Several Republican senators said in media interviews this week that they are open to Kash Patel heading the FBI, after President-elect Donald Trump nominated Patel for the role.
Trump’s nomination of Patel, a former Pentagon official in his first administration, was made over the weekend. The role would require Senate confirmation with only a few Republican defections if Democrats are unified in their opposition to Patel.
Sen. Susan Collins (R-Maine), who had been against Trump’s choice to name former Rep. Matt Gaetz (R-Fla.) as attorney general before he withdrew, suggested she would need time to review his profile.
“I don’t know Kash Patel,” Collins told reporters. “I had heard his name, but I don’t know his background, and I’m going to have to do a lot of work before reaching a decision on him. In general, I’ve found it’s important to review the background check, the committee work, and the public hearing.”
Sen. Joni Ernst (R-Iowa) told reporters this week, “I do think he will be able to get confirmed, absolutely.”
Sen. Rand Paul (R-Ky.) said that “Kash Patel would be perfect to clean house over there.”
“You look at his background, he has a serious professional background,” Cruz said of Patel. “He was a prosecutor. He was a public defender. He was a senior intelligence staffer on Capitol Hill. He was a senior intelligence staffer in the White House. He was the chief of staff of the Department of Defense. He was the deputy director of national intelligence.”

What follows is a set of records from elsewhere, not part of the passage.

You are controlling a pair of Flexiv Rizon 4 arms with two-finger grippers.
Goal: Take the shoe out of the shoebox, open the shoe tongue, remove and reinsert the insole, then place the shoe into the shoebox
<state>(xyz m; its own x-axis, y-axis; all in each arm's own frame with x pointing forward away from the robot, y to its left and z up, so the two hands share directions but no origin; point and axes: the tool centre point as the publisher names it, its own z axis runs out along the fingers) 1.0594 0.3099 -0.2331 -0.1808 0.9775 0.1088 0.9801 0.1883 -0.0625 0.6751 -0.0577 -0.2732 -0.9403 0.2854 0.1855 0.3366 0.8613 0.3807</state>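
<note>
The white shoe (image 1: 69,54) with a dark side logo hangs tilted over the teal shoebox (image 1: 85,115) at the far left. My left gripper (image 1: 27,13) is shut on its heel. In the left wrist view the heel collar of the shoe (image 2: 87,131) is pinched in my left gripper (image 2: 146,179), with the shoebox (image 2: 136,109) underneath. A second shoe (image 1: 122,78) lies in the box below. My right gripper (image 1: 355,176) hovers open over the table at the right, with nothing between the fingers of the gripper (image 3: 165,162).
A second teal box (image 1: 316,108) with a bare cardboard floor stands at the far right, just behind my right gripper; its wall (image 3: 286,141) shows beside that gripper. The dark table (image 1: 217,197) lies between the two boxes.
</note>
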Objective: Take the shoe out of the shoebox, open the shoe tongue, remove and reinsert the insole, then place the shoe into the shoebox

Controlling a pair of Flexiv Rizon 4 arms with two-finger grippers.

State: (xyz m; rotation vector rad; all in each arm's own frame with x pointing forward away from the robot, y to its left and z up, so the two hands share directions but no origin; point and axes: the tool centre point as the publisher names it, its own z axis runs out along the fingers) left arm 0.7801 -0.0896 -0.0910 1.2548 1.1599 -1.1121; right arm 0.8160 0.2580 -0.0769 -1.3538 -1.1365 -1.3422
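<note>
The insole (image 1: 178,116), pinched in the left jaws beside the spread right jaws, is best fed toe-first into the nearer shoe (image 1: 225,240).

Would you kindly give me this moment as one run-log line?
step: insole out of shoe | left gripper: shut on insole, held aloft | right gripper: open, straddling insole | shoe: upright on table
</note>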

Going a step further, Cruz said he believes that Patel “is going to be confirmed by the Senate” to lead the federal law enforcement bureau.
However, it appears Patel will receive very little—or no—Democratic support in the upper congressional chamber.

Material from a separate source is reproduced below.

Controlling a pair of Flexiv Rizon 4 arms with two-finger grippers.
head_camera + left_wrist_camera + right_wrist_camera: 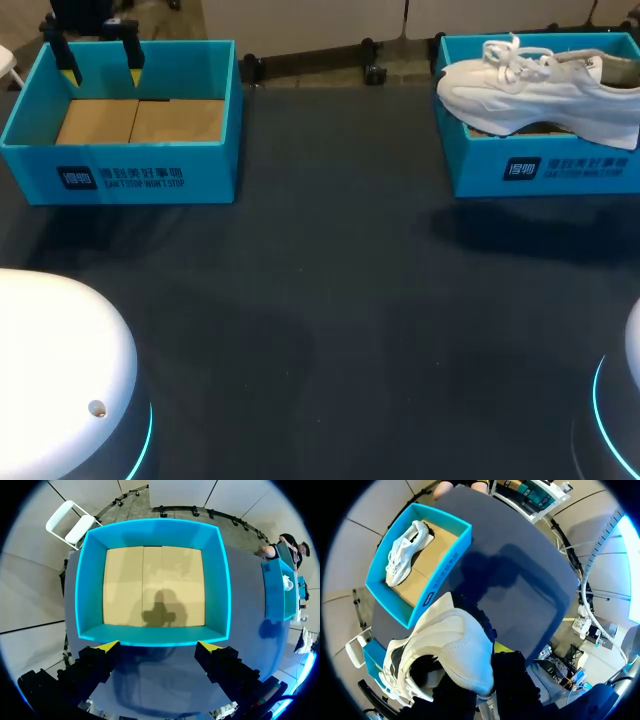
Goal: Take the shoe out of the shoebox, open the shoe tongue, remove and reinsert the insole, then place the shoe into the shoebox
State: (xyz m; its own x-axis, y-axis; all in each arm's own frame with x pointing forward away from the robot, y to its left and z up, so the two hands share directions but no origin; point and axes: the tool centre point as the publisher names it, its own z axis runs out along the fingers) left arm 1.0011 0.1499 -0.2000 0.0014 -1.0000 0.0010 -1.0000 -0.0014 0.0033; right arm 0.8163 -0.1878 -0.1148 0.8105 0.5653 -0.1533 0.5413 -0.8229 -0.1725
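Our left claw gaped over the empty box at the tabletop's far left corner. The white shoe, perched atop the far-right shoebox, risked toppling, we judged. Whether our right claw held it, we could not tell.

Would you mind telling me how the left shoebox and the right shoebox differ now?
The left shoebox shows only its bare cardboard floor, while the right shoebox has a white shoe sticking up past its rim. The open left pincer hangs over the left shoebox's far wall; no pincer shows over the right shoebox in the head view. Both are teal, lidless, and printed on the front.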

“He has said things about weaponization of law enforcement and reform in the FBI, which leads some to believe—I hope it’s not true—that he will take the same type of revenge politically that he’s accusing this administration of,” Senate Majority Whip and Judiciary Chair Dick Durbin (D-Ill.) told reporters on Monday.
Durbin also said that Trump’s announcement to tap Patel as FBI director is “unusual” before Wray’s 10-year-long term ends in 2027.
“The reason for a 10-year tenure in the FBI office is to transcend any political identification,” Durbin said, noting that Trump himself appointed Wray as director in 2017.
“I know how I’m going to vote for someone who believes in conspiracy theories, denies the results of the 2020 election, and then says, ‘I’m going to run the FBI by shutting down FBI headquarters.’ Are you kidding me?” he asked.
The FBI has declined to comment on Patel’s nomination or whether Wray might resign. A spokesperson for the bureau told The Epoch Times that Wray is focusing on “the men and women of the FBI, the people we do the work with, and the people we do the work for.”
Patel has also advocated cutting the federal government’s intelligence community, including the CIA and National Security Agency.
The next Congress will be sworn in on Jan. 3, 2025, while Trump is due to be inaugurated on Jan. 20 of next year.